DIRECTIONS =>
Please copy out the full listing that follows exactly; no picture belongs in the copy.

STORED DATA =>

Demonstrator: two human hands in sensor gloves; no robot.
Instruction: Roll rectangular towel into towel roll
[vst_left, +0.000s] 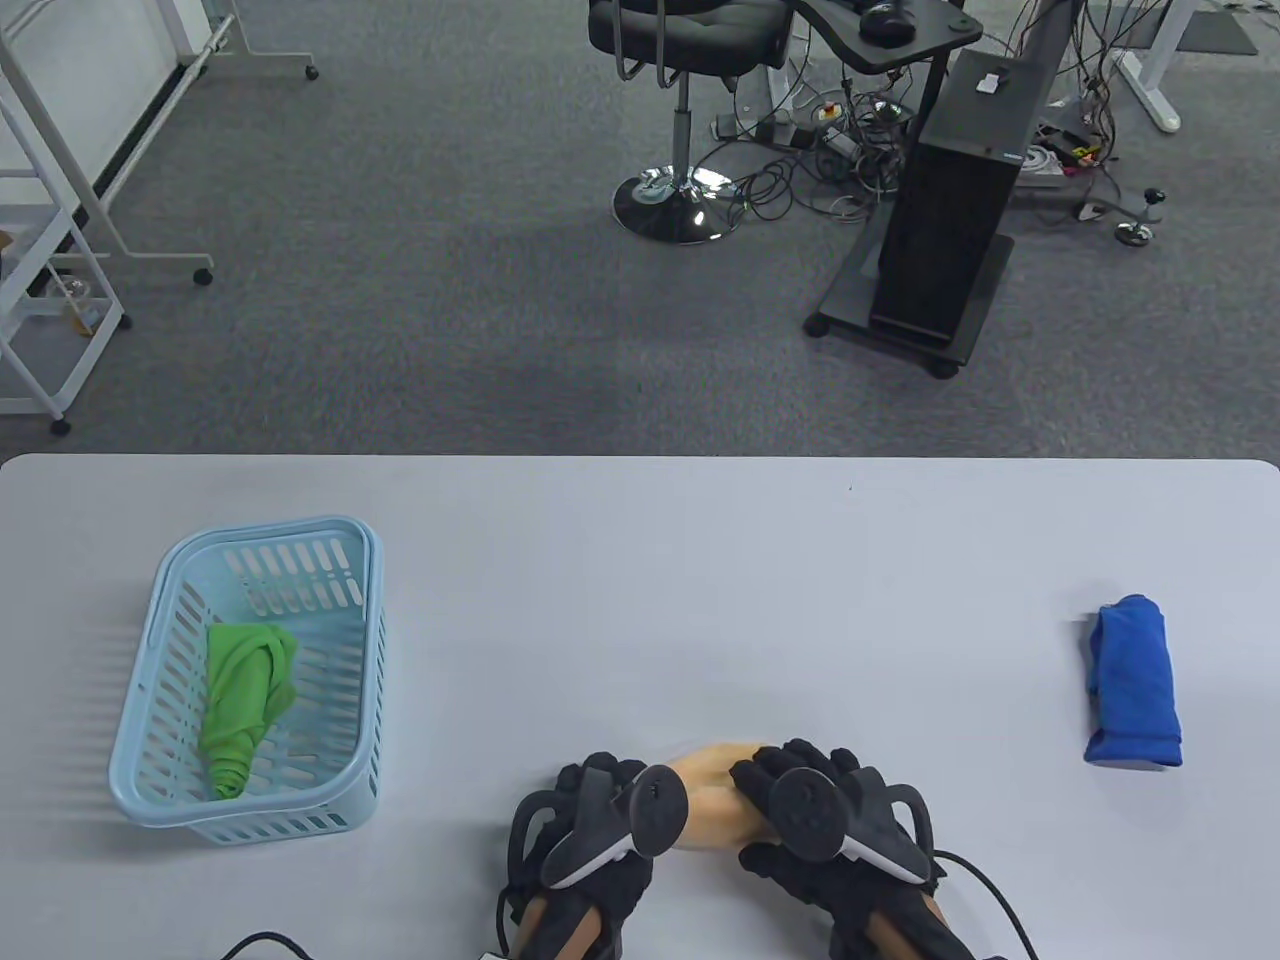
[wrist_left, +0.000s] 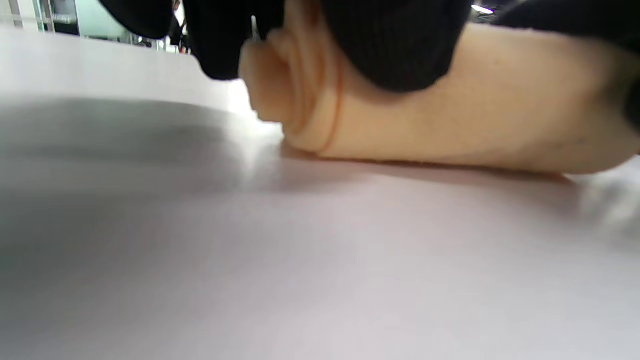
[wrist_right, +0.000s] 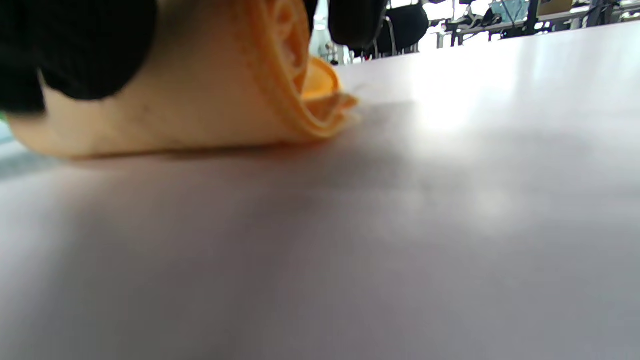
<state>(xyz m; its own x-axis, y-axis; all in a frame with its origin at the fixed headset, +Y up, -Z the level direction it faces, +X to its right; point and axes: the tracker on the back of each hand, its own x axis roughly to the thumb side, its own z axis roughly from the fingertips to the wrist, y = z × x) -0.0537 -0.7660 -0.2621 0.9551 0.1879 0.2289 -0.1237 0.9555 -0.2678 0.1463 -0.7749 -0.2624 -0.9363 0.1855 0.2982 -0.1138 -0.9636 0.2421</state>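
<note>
A peach-orange towel (vst_left: 712, 790), rolled into a short roll, lies on the grey table (vst_left: 700, 600) near its front edge. My left hand (vst_left: 597, 790) grips the roll's left end and my right hand (vst_left: 795, 785) grips its right end, so most of it is hidden in the table view. In the left wrist view the black gloved fingers (wrist_left: 395, 45) curl over the top of the roll (wrist_left: 450, 115), whose spiral end shows. In the right wrist view the fingers (wrist_right: 85, 45) lie over the roll (wrist_right: 165, 100), and its layered end with a loose edge touches the table.
A light blue slotted basket (vst_left: 270, 530) stands at the left with a rolled green towel (vst_left: 245, 700) inside. A rolled blue towel (vst_left: 1135, 680) lies at the right. Beyond the table's far edge are an office chair and a black stand on the carpet.
</note>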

TASK RESULT =>
Demonstrator: two human hands in sensor gloves; no robot.
Instruction: Roll rectangular towel into towel roll
[vst_left, +0.000s] 
[wrist_left, +0.000s] 
[wrist_right, +0.000s] 
<state>(xyz m; its own x-axis, y-axis; all in a frame with its origin at the fixed headset, +Y up, -Z the level direction it faces, +X to its right; point and axes: the tracker on the back of each hand, its own x axis roughly to the thumb side, its own z axis roughly from the fingertips to the wrist, y = z × x) -0.0537 -0.7660 -0.2621 0.9551 0.1879 0.2289 -0.1237 0.9555 -0.2678 0.1463 -0.7749 -0.2624 -0.9363 0.1855 0.2982 -0.1138 -0.9636 0.2421</state>
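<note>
A peach-orange towel (vst_left: 712, 790), rolled into a short roll, lies on the grey table (vst_left: 700, 600) near its front edge. My left hand (vst_left: 597, 790) grips the roll's left end and my right hand (vst_left: 795, 785) grips its right end, so most of it is hidden in the table view. In the left wrist view the black gloved fingers (wrist_left: 395, 45) curl over the top of the roll (wrist_left: 450, 115), whose spiral end shows. In the right wrist view the fingers (wrist_right: 85, 45) lie over the roll (wrist_right: 165, 100), and its layered end with a loose edge touches the table.
A light blue slotted basket (vst_left: 270, 530) stands at the left with a rolled green towel (vst_left: 245, 700) inside. A rolled blue towel (vst_left: 1135, 680) lies at the right. Beyond the table's far edge are an office chair and a black stand on the carpet.
</note>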

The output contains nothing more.